Scappi's kitchen tools
Kitchen tools from the 1570 edition of the Opera by Bartolomeo Scappi

Although Scappi was the private cook to the Pope, his ideas and writing did travel and we find reference to the multiple armed spits in The Jewel House of Art and Nature by Sir Hugh Plat from 1594; a copy of a later edition can be found online HERE for those interested. In Plats work he refers to the spit as a method for “How to turn five spits at once with one hand, whereby also much fire is saved” and explains that “This secret I have borrowed out of Pope Pius the fifth, his Kitchin”…and we in turn “borrowed” it too in order to have one reconstructed to try out. It’s a bit of a beast and needs a lot of meat to fill it, making chickens the most cost-effective means of demonstrating it (prompting all kinds of discussion about our modern obsession with cheap meat, most specifically cheap chicken and all that brings with it!)…I’m still not sure which days we’ll have the multi-spit on the go, it’s been in store unused for over 10 years (which is how long it’s been since we looked at the kitchens in the reign of Elizabeth I) and needs a damn good clean before we can use it so it’ll be at least the 2nd or 3rd day of the week before it sees action, and we’ll fire it up over the last weekend as well, presuming that the second delivery provides all the chickens we need to use it with. If you want to see it in the flesh, keep up with my Twitter feed (@Tudorcook) and I’ll let you know then when it’ll be in operation but fret not if you miss it or can’t get to the Kitchens to see it in person, I’ll pop images up on Twitter and possibly here after the fact so you can see what we did.

So roasting aside, what else is planned? Well, I said banqueting stuff and so we’ll be trying to make a large table decoration or subteltie out of sugar over the course of the 8 days. It’s planned to take the form of a Tudor knot garden with sugar “hedges” and grass and gravel paths and in-fill made of comfits and other sugar sweets as well as hopefully some jam tarts and pies, and possibly some sugar beasts for a final flourish; though I’m contractually obliged to point out that I’m promising nothing and this could all be pie in the sky as the main task is to talk and interpret for the visitors so if they’re interested and ask lots of questions the result is a little less gets finished. Again, keep an eye on Twitter for progress reports and such like.

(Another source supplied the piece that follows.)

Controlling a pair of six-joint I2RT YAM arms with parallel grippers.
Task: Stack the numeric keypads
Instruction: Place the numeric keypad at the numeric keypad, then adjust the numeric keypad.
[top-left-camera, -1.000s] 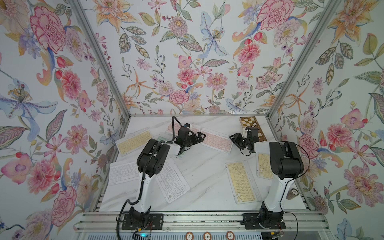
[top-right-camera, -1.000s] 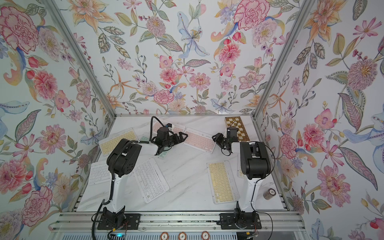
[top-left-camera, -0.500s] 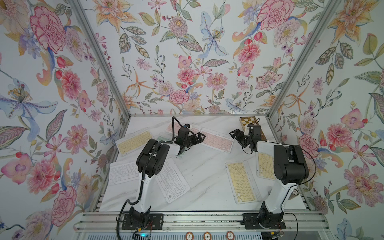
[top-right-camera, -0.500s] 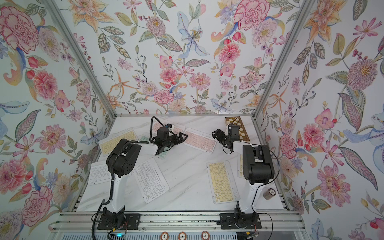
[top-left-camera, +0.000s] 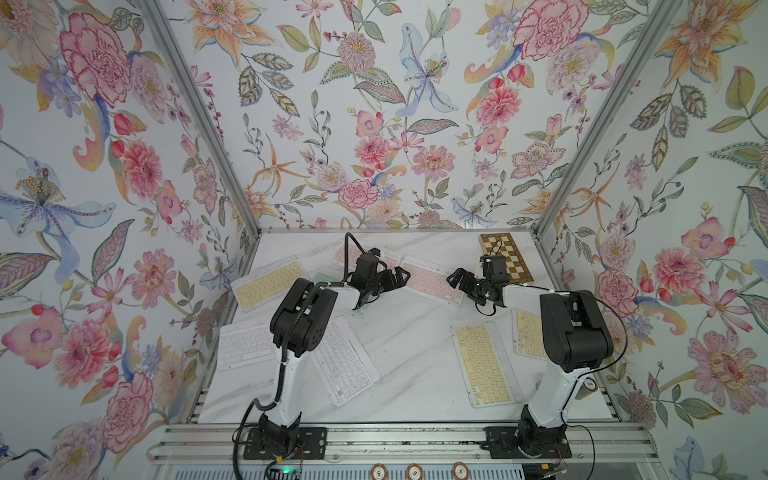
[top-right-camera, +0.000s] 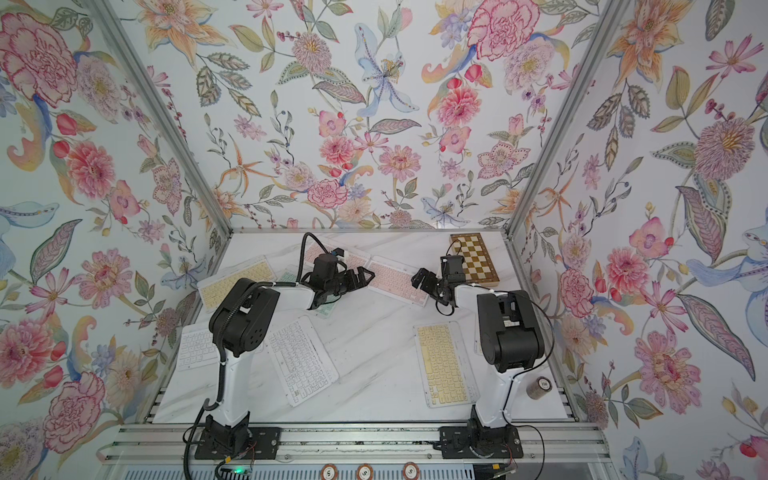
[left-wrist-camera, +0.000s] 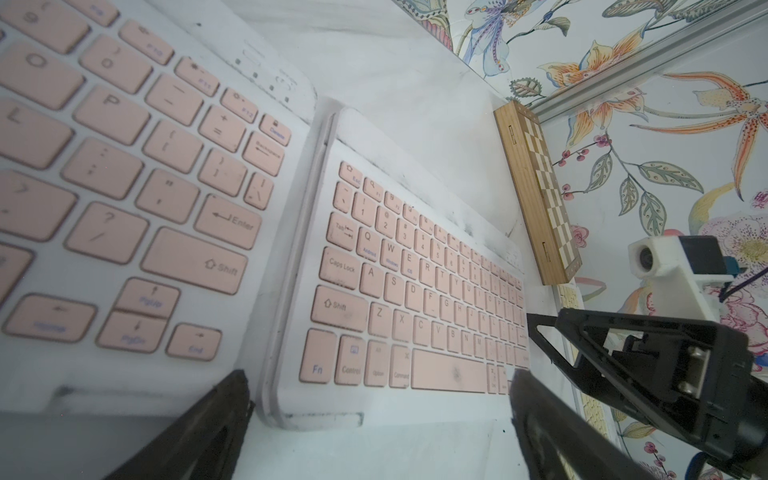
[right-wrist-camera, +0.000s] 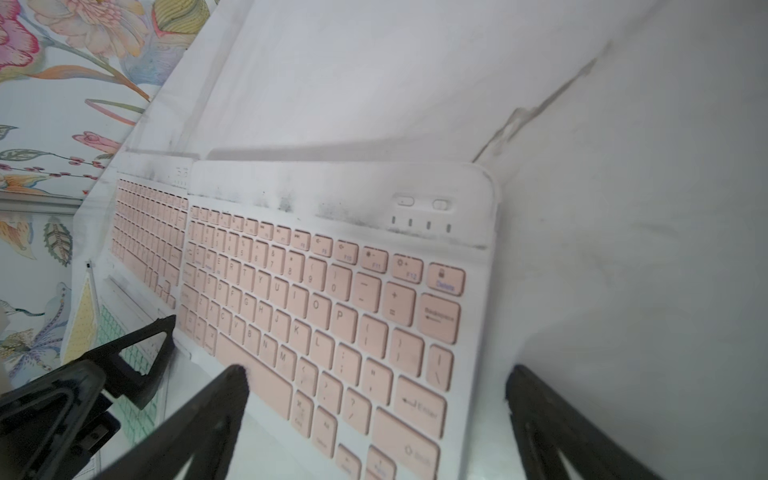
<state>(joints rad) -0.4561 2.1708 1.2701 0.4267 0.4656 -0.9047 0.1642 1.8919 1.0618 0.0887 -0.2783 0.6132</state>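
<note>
Marble tabletop (top-left-camera: 409, 336) holds scattered numeric keypads (top-left-camera: 484, 365), while left gripper (top-left-camera: 397, 279) and right gripper (top-left-camera: 459, 284) hover at either end of a pink keypad (top-left-camera: 432, 279), fingers spread wide, grasping nothing.

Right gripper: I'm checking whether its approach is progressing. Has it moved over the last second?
Yes. In both top views the right gripper has shifted away from the chessboard toward the nearer pink keypad, jaws open.

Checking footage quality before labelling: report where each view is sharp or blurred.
Left wrist view: nearer pink keypad out of focus, farther pink keypad fairly sharp. Right wrist view: slightly smeared overall. Both top views: sharp, evenly lit.
</note>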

Initial planning for the design was started over the last working weekend at the beginning of December when Jorge took designs and inspiration from The Gardeners Labyrinth by Thomas Hill, 1577 and roughed out a basic design on paper

roughing out the plan on to paper
roughing out the plan on to paper
Jorge uses designs from The Gardeners Labyrinth to plan the sugar garden
Jorge uses designs from The Gardeners Labyrinth to plan the sugar garden
Jorge starts roughig out the design for the sugar garden using photocopies and sketches
Jorge starts roughing out the design for the sugar garden using photocopies and sketches

 

 

 

 

 

 

 

 

apparently this is waht Jorge means by "rough out a design"
apparently this is waht Jorge means by “rough out a design”

To be honest, I’ve not really got much idea what the final design is going to look like as I just put the idea of the garden to Jorge and the guys and left them to it. They seem happy enough with what they’re working on so I’m confident it’ll all come good in the end but as with so much of what we’re doing at the moment, only time will tell!

So that’s the plans for the next 8 days, or at least the bits the visitors will get to see, we’ll arrive at work and start setting up on Boxing Day and then crack on from the 27th. On top of all of that we’ve the audit of the stores to finish with contents of the store room shelves to double-check and then labels for them to create, planning for the February cooking weekend and if that wasn’t enough there’s some behind the scenes training for one of our apprentices, with 2 of the others doing some hands on learning in front of the public…no pressure then!